When counting, include every line of the data that holds "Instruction", then state the total alone.

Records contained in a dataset
*****

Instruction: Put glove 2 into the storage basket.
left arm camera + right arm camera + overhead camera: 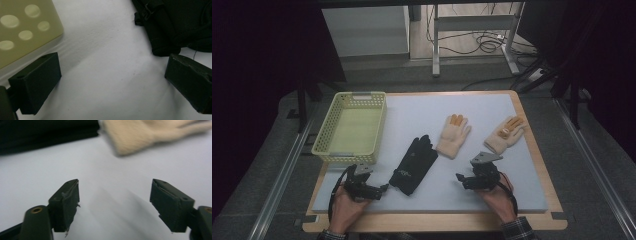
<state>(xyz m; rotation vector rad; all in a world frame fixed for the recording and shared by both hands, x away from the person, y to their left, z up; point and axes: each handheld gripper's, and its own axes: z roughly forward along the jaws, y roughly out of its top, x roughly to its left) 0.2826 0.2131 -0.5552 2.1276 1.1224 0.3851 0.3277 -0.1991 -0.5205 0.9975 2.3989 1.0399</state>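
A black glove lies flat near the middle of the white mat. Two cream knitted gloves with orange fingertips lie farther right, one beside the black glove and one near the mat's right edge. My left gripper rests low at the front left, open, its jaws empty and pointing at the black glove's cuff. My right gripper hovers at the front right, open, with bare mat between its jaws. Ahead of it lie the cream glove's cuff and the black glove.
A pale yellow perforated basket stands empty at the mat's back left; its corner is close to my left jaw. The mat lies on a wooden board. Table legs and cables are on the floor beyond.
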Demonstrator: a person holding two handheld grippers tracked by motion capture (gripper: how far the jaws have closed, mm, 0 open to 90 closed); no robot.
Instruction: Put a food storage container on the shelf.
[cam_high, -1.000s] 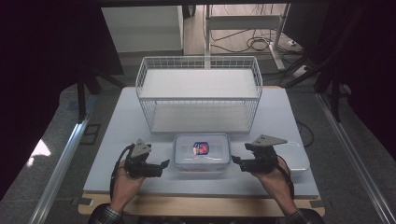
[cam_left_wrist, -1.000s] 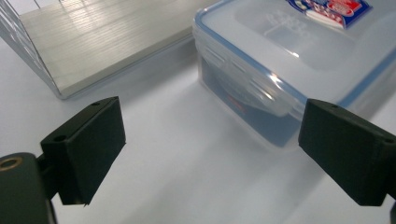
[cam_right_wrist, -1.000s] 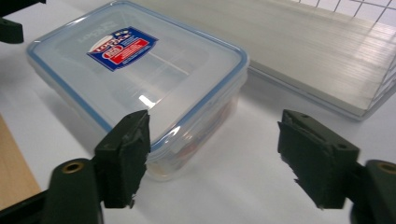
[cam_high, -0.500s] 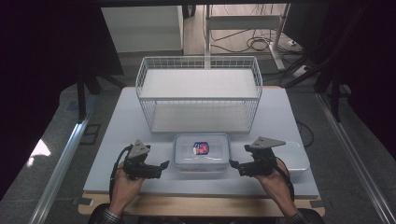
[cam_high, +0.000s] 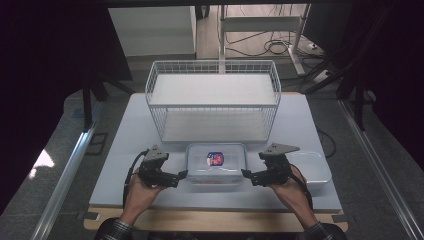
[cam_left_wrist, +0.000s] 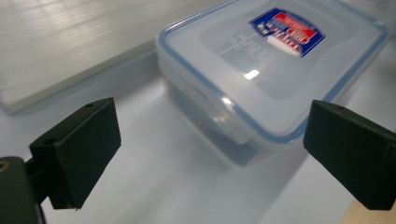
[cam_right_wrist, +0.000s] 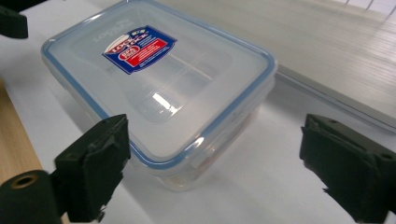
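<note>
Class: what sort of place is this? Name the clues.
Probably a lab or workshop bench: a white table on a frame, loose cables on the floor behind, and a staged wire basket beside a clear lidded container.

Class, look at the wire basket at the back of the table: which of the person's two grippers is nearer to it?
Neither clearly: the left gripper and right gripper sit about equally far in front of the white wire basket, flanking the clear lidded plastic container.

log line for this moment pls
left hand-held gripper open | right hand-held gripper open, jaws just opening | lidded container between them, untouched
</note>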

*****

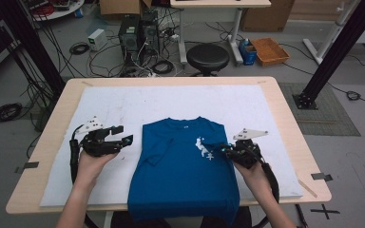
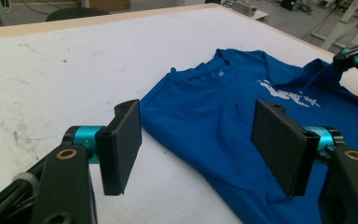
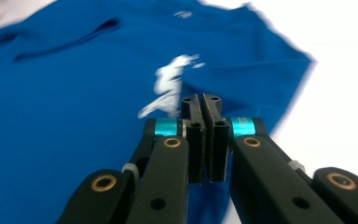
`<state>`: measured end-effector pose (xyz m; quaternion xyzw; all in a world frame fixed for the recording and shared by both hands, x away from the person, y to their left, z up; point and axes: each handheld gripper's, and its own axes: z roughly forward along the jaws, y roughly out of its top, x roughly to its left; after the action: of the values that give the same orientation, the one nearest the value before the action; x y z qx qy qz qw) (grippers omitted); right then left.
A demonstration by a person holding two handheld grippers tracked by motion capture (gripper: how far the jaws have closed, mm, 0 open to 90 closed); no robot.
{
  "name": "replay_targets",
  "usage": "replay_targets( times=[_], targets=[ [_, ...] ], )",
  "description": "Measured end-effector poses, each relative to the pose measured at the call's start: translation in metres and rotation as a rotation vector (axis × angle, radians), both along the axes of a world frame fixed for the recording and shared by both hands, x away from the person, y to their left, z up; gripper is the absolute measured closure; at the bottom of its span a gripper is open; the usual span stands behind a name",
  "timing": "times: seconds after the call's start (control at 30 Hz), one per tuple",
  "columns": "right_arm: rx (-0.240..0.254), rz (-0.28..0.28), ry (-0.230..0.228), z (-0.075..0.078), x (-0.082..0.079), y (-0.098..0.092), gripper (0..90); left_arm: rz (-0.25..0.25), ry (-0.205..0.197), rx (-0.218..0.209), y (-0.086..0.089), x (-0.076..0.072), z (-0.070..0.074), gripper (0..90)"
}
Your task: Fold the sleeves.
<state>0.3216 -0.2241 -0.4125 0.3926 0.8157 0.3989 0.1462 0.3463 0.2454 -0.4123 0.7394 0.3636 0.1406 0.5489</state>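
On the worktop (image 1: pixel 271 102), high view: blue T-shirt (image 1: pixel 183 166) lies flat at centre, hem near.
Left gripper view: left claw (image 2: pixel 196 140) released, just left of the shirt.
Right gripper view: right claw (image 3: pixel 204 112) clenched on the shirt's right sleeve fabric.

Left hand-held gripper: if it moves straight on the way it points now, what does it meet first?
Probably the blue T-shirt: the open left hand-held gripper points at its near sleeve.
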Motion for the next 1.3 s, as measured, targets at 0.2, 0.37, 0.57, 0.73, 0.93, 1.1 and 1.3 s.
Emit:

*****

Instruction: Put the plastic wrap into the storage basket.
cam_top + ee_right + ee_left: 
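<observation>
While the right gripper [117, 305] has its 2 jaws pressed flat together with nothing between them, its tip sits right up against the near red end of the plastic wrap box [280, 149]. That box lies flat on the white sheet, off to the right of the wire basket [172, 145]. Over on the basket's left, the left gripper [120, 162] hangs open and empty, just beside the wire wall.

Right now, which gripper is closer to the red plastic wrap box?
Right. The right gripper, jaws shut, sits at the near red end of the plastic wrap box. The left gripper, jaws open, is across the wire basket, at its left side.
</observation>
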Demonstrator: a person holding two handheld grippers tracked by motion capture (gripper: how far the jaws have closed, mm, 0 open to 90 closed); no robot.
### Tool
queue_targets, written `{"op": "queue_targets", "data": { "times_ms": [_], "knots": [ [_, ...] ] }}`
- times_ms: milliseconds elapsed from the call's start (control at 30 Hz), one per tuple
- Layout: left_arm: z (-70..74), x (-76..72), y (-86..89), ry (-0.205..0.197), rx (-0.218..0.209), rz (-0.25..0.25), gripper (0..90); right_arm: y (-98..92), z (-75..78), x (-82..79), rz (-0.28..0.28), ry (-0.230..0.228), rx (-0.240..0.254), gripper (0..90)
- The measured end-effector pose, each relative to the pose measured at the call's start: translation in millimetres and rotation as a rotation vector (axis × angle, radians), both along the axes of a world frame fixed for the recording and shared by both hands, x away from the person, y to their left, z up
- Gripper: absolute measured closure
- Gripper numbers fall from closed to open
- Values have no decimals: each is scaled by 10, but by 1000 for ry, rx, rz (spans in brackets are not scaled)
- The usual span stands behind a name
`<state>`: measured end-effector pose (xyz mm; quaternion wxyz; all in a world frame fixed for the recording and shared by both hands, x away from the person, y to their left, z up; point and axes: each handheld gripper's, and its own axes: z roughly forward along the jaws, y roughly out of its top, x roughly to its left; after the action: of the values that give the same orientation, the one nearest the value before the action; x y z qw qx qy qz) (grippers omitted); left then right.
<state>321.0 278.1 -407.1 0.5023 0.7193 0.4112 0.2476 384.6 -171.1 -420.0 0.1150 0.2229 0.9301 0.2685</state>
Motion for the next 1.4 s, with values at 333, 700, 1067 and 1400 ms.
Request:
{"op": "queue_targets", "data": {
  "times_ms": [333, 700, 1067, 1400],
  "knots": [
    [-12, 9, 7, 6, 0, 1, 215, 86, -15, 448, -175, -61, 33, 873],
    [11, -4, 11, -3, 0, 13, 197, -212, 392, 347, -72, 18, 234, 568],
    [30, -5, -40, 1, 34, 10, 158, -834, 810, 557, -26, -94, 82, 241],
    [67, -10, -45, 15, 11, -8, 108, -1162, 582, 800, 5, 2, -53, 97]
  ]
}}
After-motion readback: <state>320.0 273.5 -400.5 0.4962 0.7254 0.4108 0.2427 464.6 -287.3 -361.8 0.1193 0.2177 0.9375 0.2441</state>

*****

Exercise output: 3